The light outside had turned yellow with evening before they knew it. In it came the faint sound of the wind in the bamboo grove here and there. The traffic on the road, too, seemed for the moment to have died away.
"If she killed someone and became a thief's wife without having meant to, it couldn't be helped, could it?"
The young samurai tucked his fan into his belt and stood up. The old man too was washing his mud-smeared hands in a pail of water.
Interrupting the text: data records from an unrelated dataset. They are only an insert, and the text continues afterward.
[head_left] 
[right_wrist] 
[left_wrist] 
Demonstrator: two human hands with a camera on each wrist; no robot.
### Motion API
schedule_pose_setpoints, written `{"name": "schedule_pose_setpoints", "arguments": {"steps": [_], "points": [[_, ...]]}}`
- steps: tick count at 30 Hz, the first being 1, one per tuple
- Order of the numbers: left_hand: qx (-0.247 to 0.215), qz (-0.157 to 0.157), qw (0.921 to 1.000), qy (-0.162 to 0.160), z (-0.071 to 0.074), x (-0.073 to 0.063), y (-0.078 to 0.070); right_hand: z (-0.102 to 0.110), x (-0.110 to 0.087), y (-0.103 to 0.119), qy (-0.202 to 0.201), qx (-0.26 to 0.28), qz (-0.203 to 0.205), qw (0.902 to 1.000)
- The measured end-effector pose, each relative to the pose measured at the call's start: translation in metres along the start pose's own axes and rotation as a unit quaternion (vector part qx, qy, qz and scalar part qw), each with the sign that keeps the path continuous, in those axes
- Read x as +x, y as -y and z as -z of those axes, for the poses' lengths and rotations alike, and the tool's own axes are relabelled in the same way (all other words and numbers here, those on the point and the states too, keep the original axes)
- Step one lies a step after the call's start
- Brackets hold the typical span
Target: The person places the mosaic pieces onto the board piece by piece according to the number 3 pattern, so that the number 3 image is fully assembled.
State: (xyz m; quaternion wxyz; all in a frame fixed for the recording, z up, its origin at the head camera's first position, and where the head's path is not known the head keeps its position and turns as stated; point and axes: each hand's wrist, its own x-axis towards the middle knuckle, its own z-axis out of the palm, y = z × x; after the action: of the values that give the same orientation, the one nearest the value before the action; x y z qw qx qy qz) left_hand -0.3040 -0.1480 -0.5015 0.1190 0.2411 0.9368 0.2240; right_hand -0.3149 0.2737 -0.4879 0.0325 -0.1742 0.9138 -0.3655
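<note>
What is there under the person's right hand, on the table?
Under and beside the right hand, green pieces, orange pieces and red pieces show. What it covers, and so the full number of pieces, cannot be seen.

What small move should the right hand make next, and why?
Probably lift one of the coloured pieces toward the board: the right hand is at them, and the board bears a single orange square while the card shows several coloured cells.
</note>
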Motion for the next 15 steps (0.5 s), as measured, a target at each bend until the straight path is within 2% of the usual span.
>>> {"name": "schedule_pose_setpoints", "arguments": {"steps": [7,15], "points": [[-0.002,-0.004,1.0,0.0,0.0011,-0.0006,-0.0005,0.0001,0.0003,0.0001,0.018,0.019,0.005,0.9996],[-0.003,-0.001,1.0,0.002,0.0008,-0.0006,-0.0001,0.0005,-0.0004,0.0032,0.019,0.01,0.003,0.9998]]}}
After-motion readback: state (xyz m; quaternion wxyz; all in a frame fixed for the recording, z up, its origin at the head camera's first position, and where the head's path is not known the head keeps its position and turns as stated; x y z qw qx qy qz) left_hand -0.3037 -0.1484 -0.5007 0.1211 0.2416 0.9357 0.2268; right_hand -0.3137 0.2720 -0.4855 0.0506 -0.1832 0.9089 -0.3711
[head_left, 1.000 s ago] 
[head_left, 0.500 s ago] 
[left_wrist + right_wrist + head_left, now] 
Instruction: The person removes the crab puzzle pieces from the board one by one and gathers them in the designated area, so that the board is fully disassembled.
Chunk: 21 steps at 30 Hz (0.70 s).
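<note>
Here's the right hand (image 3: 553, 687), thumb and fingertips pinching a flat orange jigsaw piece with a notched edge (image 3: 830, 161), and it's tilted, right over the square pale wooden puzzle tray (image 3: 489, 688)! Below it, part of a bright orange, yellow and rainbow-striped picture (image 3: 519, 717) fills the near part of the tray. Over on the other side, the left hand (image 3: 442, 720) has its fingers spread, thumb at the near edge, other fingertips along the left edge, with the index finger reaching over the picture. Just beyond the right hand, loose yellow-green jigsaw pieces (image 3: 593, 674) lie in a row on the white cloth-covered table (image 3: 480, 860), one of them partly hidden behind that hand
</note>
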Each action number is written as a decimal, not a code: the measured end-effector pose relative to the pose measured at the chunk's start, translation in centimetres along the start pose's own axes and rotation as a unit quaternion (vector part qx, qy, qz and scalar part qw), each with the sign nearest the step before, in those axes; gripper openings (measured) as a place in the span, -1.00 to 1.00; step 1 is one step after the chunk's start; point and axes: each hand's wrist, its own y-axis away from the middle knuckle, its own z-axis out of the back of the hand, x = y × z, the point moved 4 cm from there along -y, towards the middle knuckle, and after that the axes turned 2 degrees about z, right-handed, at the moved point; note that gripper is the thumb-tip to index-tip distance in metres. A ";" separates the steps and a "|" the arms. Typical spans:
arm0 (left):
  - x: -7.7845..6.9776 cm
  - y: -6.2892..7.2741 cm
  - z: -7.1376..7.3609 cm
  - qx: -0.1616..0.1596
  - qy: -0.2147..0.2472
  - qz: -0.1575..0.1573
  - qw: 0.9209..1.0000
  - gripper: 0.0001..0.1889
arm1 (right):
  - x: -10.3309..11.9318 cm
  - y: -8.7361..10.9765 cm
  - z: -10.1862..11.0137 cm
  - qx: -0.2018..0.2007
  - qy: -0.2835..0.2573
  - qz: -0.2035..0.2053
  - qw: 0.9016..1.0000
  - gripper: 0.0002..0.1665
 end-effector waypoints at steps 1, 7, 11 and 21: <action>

Both of them somehow looked as though, in the waning spring light and in the thoughts of the other, they sensed something not wholly satisfying.
"Anyway, that woman was a lucky one."
"You jest, sir."
"Not at all. You think so too, don't you, old man?"
"As for me, I would want no such fortune whatever."
"Really? If it were me, I'd accept it without a second thought."
"Then you should worship Kannon devoutly."
"Yes, yes. Starting tomorrow, perhaps I'll make a retreat there myself."